И еще я бы уподобил себя дождю, который поливает всех и каждого не из ненависти, а лишь только по природе своей – кажущейся примитивной в устройстве молекул.
И природа та заключена в особенности этих капелек запоминать омытое, и нести это знание все дальше и дальше по берегам этой жизни в наш общий, живой Океан.
То Океан наших знаний. Знаний о мире и о себе.Внутри него должна быть доброта – не результат случайных построений и мутаций, но единственный выход накопленного жизненного опыта.
Внутри его должна быть прямота – не результат вольного обращения с ДНК, но его причина.
Внутри его должна быть искренность – соединение всего вышесказанного в лице и в манерах, что неизменно манило бы к нему несчастных, ищущих повсюду защиты.
Это я о православии президента веду речь.
Оно, оно, оно… полноте, не выдерживаю, слизь, знаете ли, появляется везде и не дает дышать.А полицейские теперь возьмут на себя обязанности по охране главных наших ценностей – глав госкорпораций. После этого я хожу тревожный, но спокойный наружно, надрываясь в метелях полуденной пыли – в Петербурге давно не мели – и не знаю благодарить ли так просто или же целовать ему жилистую руку – звезда наша, звезда. Не было б ее – не перенести было б эту беззвездную муку.
И еще: Рослесхоз запретит гулять по лесу с бензопилой. А ведь раньше гуляли. Я теперь сошью себе штаны из корабельного брезента. Широкие. И буду прятать бензопилу там. Не представляю себе прогулки по лесу без нее.

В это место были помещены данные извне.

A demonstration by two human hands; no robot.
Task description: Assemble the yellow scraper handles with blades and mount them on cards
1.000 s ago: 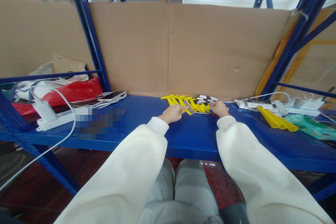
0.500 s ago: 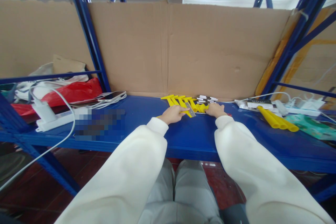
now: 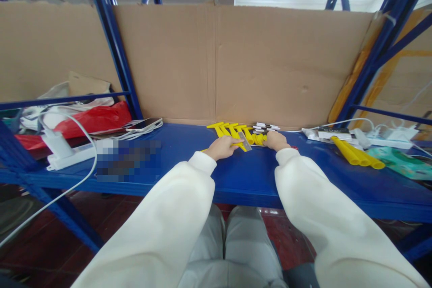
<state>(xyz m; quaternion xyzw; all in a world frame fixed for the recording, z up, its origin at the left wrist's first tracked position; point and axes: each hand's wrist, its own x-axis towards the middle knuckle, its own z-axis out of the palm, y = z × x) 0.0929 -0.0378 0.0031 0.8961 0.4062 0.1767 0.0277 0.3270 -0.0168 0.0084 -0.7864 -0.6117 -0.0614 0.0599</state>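
Observation:
My left hand (image 3: 221, 147) is closed around the yellow handle of a scraper (image 3: 247, 141), whose flat grey metal blade points up and to the right. Just beyond it lies a row of yellow T-shaped handles (image 3: 222, 130). Over a small heap of yellow pieces (image 3: 259, 139), my right hand (image 3: 276, 141) has its fingers bent inward at the heap's right side. What those fingertips hold is hidden. Behind the heap are several small black-and-white packets (image 3: 266, 127).
A blue shelf (image 3: 243, 184) bears everything, with a cardboard sheet (image 3: 270, 63) upright behind it. Yellow tubes (image 3: 357, 154) and a teal pouch (image 3: 400, 162) lie at right. At left are a phone (image 3: 145, 124), a white power strip (image 3: 76, 155) and a red bag (image 3: 97, 121).
My right hand has shifted slightly to the left, and its fingers are drawn in more. The left hand and the scraper look unmoved.

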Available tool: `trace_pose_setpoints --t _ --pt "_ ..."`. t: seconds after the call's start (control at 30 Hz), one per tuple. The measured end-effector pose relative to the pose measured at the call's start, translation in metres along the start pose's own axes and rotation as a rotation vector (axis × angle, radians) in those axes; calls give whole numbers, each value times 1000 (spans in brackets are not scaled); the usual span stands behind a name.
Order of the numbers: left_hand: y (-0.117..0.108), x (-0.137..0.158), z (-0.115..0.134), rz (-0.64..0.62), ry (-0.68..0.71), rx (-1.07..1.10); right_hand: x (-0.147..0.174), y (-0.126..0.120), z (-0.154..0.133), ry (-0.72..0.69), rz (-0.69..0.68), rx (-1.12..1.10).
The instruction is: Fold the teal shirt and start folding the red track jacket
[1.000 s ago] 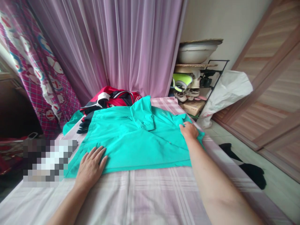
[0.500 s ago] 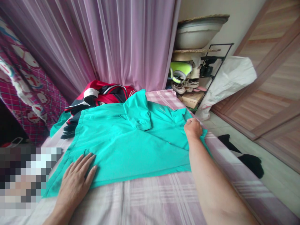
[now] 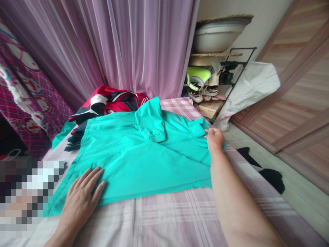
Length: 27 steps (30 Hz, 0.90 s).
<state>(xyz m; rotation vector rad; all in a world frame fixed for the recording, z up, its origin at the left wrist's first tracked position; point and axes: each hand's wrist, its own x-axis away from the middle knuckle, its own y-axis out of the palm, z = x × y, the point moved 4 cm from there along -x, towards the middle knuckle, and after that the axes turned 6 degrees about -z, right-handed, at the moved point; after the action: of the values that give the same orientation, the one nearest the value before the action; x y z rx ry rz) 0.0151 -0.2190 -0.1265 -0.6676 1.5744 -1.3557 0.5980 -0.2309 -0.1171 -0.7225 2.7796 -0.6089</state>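
A turquoise jacket (image 3: 144, 168) lies spread on the bed, one sleeve (image 3: 151, 120) folded over its upper middle. My left hand (image 3: 83, 193) rests flat on the jacket's lower left part, fingers stretched out and a little apart. At the right end, by the collar side, my right hand (image 3: 215, 138) is closed, thumb and fingers pinching the jacket's fabric. Shallow creases run from that grip across the cloth. My right forearm covers part of the jacket's near right edge.
Red and black clothes (image 3: 113, 101) are heaped behind the jacket, against a purple curtain (image 3: 144, 48). A checked sheet (image 3: 164, 219) covers the bed. Beyond its right side stand a shoe rack (image 3: 235, 82), a white bag (image 3: 252, 89) and a wooden wardrobe (image 3: 298, 75). Something black (image 3: 272, 178) lies on the floor.
My right hand has shifted slightly to the right, its grip turning so that the fingers now point left. My left hand stays flat in nearly the same place.
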Motion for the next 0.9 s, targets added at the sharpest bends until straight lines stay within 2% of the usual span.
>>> trace_pose_setpoints --t 0.1,0.2,0.33,0.43,0.57,0.67,0.77,0.9 --pt "0 0 1 -4 6 13 0 -1 0 19 6 -239" --pt "-1 1 3 2 14 17 -1 0 1 41 -67 -449" --pt "-2 1 3 5 17 13 -2 4 0 39 -151 -505" --pt "-3 1 3 -2 20 6 -1 5 -2 -32 -146 -308" --pt "-3 1 3 -1 27 -7 0 5 -8 -199 -117 208" --pt "-4 1 4 3 33 -12 1 4 -13 -269 -113 528" --pt "-5 1 5 11 35 -17 2 4 -16 -281 -134 690" --pt "-7 2 8 19 48 -20 0 4 -16 -255 -160 773"
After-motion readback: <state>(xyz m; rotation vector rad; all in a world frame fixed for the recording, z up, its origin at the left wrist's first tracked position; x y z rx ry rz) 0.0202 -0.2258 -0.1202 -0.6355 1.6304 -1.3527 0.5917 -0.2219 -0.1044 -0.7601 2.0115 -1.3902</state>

Министр культуры Мединский может лишиться своей должности из-за фильма. Какого? Из-за фильма «Сталинград».
Говорят, что фильм Федора Бондарчука «Сталинград» не понравился ближайшему окружению президента России.
Владимир Владимирович, в свое время, ставил де перед министром Мединским задачу выпустить фильм, прославляющий дух русского народа и несущий патриотический запал в массы, а тут, понимаешь, русские солдаты выглядят полными идиотами, а русские женщины – проститутками, готовыми за кусок хлеба, страшно сказать, продать Родину и не только ее – все, что есть, все, что осталось.
Но, господа, ведь фильм принес прибыль и вернул деньги, взятые у банка – это ли не достижение последних лет. На фильм люди шли добровольно, расставались со своими деньгами в кассах кинотеатра тоже добровольно и многим он понравился.
О достоинствах и недостатках фильма, конечно, можно очень долго судить и спорить, но в нашем обществе все решают деньги, и делается все ради денег.
Вам это в новинку? Ужели.
Патриотизм и деньги.
Как нам примирить патриотизм и валюту?
Да, никак. Вы что-то путаете. Патриотизм был в фильмах Бондарчука, но только Сергея – «Судьба человека», «Война и мир», «Они сражались за Родину».
Там только одни кадры, когда он говорит мальчику, что он его отец, чего стоят. Вот он – патриотизм.А за деньги?
А за деньги его не бывает.
К деньгам всегда ближе два «к» – конформизм и космополитизм – дом на Багамах, гнездышко на Сейшелах, вилла в Италии, квартира на Манхеттене, шале в Швейцарских Альпах и домик в Австрии. А еще – бриллианты, счета, картины Рембрандта, пейзажи Ван Гога, антиквариат, наконец.
А патриотизм – это же очень чистый звук, это звучание, это вибрации, это мороз по коже. Это морщины матери, которые ты хочешь разгладить, это воспоминания об отце, о его запахе, о том, как он тебя за ручку водил через дорогу, и в детский сад, а потом ночи напролет не спал у кровати, когда ты болел.